▶ Data shown:
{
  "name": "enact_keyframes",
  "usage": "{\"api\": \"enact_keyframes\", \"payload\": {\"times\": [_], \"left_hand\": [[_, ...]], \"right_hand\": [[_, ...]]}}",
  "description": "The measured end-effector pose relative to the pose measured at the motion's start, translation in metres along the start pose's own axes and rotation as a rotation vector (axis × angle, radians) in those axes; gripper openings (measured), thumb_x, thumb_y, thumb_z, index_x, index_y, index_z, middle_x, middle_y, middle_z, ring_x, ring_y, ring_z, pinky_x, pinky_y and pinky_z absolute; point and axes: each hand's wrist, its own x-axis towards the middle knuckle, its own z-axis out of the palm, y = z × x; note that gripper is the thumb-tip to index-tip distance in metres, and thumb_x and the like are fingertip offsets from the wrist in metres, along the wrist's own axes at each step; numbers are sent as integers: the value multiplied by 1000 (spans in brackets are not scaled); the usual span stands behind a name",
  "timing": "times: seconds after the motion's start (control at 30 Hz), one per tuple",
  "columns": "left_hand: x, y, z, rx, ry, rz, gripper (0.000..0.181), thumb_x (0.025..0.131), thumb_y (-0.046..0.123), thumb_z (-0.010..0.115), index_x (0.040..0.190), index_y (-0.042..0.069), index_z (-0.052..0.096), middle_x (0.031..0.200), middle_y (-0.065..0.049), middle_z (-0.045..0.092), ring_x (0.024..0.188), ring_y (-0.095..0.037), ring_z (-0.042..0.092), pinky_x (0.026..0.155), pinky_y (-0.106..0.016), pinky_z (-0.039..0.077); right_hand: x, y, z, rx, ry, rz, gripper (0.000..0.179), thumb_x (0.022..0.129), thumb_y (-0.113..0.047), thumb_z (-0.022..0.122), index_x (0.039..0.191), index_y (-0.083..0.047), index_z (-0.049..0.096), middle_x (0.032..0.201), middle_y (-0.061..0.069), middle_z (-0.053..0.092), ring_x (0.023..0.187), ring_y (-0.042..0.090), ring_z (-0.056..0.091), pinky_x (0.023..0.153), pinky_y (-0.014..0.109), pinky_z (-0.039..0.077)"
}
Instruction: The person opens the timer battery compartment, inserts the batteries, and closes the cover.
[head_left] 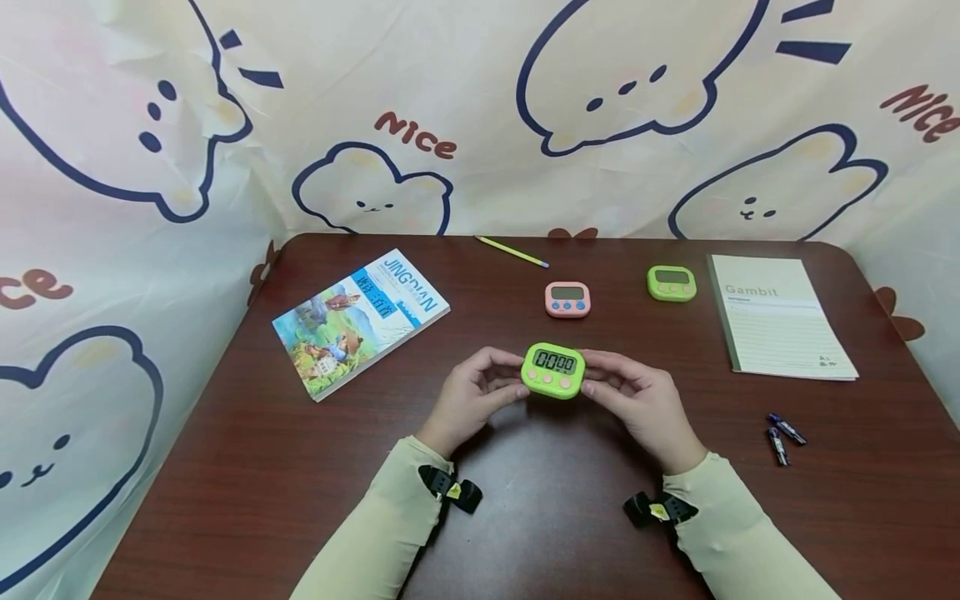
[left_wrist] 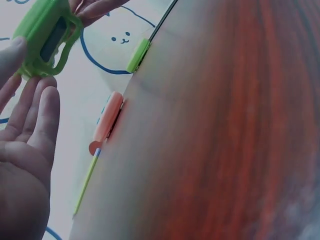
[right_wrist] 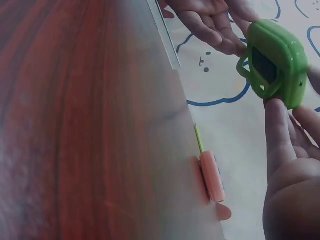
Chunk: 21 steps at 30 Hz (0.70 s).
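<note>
A green digital timer (head_left: 553, 382), its display lit with zeros, is held up off the table between both hands. My left hand (head_left: 474, 393) pinches its left edge between thumb and fingers. At the opposite edge, my right hand (head_left: 643, 405) grips it the same way. The left wrist view shows the back of the timer (left_wrist: 31, 30) with a dark panel and a green loop-like stand swung out. That same stand and panel appear on the timer (right_wrist: 290, 55) in the right wrist view.
Beyond the hands lie a pink timer (head_left: 567, 300), a second green timer (head_left: 671, 284) with a blank display, and a yellow-green pencil (head_left: 512, 252). A picture-covered book (head_left: 360, 325) is at left. To the right are a notebook (head_left: 780, 321) and two small batteries (head_left: 778, 447).
</note>
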Motion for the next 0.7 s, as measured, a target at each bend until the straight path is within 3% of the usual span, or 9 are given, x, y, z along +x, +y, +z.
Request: {"api": "enact_keyframes", "payload": {"times": [0.17,0.27,0.4,0.57,0.7], "left_hand": [[3,-1,-2,21,-11,-21,57,86,-7,74,139,-5,52,118,-18,63,104,-24,66,90,-32,57],[5,-3,-3,34,-19,-39,59,86,-5,75,141,-2,52,120,-16,61,106,-24,65,91,-32,56],[5,-7,-7,56,4,-42,58,86,-6,75,141,1,55,122,-15,58,106,-24,66,90,-31,57],[6,-15,-14,125,75,-68,60,86,-2,77,142,7,57,119,-12,58,100,-24,68,80,-27,59],[14,-23,-20,193,183,-71,59,87,1,77,141,12,58,120,-11,60,97,-23,68,77,-24,58]], "right_hand": [[2,2,4,7,-33,-13,56,84,7,77,136,2,58,133,20,61,112,18,67,92,33,56],[5,4,8,-71,-16,-25,58,83,2,80,137,-4,58,134,15,61,113,16,65,94,34,54],[12,10,16,-95,-1,-16,57,83,-1,81,136,-7,59,132,12,63,113,19,65,95,39,54],[26,20,30,-76,27,7,57,83,-1,81,136,-6,60,132,10,61,112,24,65,94,35,55],[46,30,43,-62,72,24,57,83,0,80,136,-6,60,128,11,60,109,24,64,92,29,55]]}}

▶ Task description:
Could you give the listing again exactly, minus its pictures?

▶ Written solution:
{
  "name": "enact_keyframes",
  "usage": "{\"api\": \"enact_keyframes\", \"payload\": {\"times\": [_], \"left_hand\": [[_, ...]], \"right_hand\": [[_, ...]]}}",
  "description": "The measured end-effector pose relative to the pose measured at the motion's start, translation in metres along the start pose's own axes and rotation as a rotation vector (axis × angle, radians) in those axes; gripper openings (measured), thumb_x, thumb_y, thumb_z, index_x, index_y, index_z, middle_x, middle_y, middle_z, ring_x, ring_y, ring_z, pinky_x, pinky_y and pinky_z absolute; point and axes: each hand's wrist, its own x-axis towards the middle knuckle, its own z-axis out of the palm, y = z × x; note that gripper is the thumb-tip to index-tip distance in metres, and thumb_x and the like are fingertip offsets from the wrist in metres, along the wrist's own axes at each step; numbers are sent as integers: the value multiplied by 1000 (spans in brackets are not scaled); the usual span stands behind a name",
  "timing": "times: seconds after the motion's start (control at 30 Hz), one per tuple",
  "columns": "left_hand: x, y, z, rx, ry, rz, gripper (0.000..0.181), thumb_x (0.025..0.131), thumb_y (-0.046..0.123), thumb_z (-0.010..0.115), index_x (0.040..0.190), index_y (-0.042..0.069), index_z (-0.052..0.096), middle_x (0.031..0.200), middle_y (-0.065..0.049), middle_z (-0.045..0.092), ring_x (0.024..0.188), ring_y (-0.095..0.037), ring_z (-0.042..0.092), pinky_x (0.026..0.155), pinky_y (-0.106..0.016), pinky_z (-0.039..0.077); right_hand: x, y, z, rx, ry, rz, gripper (0.000..0.179), thumb_x (0.022..0.129), thumb_y (-0.113..0.047), thumb_z (-0.022..0.122), index_x (0.039..0.191), index_y (-0.083..0.047), index_z (-0.049..0.096), middle_x (0.032..0.201), middle_y (-0.061..0.069), middle_z (-0.053..0.092), ring_x (0.023..0.187), ring_y (-0.042..0.090), ring_z (-0.056..0.091), pinky_x (0.023..0.153), pinky_y (-0.014..0.109), pinky_z (-0.039..0.077)"
}
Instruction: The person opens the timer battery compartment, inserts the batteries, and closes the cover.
[head_left] 
[left_wrist] 
[right_wrist] 
Chunk: 21 steps at 30 Hz (0.70 s).
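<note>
A green digital timer (head_left: 553, 382), its display lit with zeros, is held up off the table between both hands. My left hand (head_left: 474, 393) pinches its left edge between thumb and fingers. At the opposite edge, my right hand (head_left: 643, 405) grips it the same way. The left wrist view shows the back of the timer (left_wrist: 31, 30) with a dark panel and a green loop-like stand swung out. That same stand and panel appear on the timer (right_wrist: 290, 55) in the right wrist view.
Beyond the hands lie a pink timer (head_left: 567, 300), a second green timer (head_left: 671, 284) with a blank display, and a yellow-green pencil (head_left: 512, 252). A picture-covered book (head_left: 360, 325) is at left. To the right are a notebook (head_left: 780, 321) and two small batteries (head_left: 778, 447).
</note>
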Motion for the next 0.7 s, as measured, a target at each bend until the straight path is within 3% of the usual span, or 9 are given, x, y, z along +x, +y, +z.
Request: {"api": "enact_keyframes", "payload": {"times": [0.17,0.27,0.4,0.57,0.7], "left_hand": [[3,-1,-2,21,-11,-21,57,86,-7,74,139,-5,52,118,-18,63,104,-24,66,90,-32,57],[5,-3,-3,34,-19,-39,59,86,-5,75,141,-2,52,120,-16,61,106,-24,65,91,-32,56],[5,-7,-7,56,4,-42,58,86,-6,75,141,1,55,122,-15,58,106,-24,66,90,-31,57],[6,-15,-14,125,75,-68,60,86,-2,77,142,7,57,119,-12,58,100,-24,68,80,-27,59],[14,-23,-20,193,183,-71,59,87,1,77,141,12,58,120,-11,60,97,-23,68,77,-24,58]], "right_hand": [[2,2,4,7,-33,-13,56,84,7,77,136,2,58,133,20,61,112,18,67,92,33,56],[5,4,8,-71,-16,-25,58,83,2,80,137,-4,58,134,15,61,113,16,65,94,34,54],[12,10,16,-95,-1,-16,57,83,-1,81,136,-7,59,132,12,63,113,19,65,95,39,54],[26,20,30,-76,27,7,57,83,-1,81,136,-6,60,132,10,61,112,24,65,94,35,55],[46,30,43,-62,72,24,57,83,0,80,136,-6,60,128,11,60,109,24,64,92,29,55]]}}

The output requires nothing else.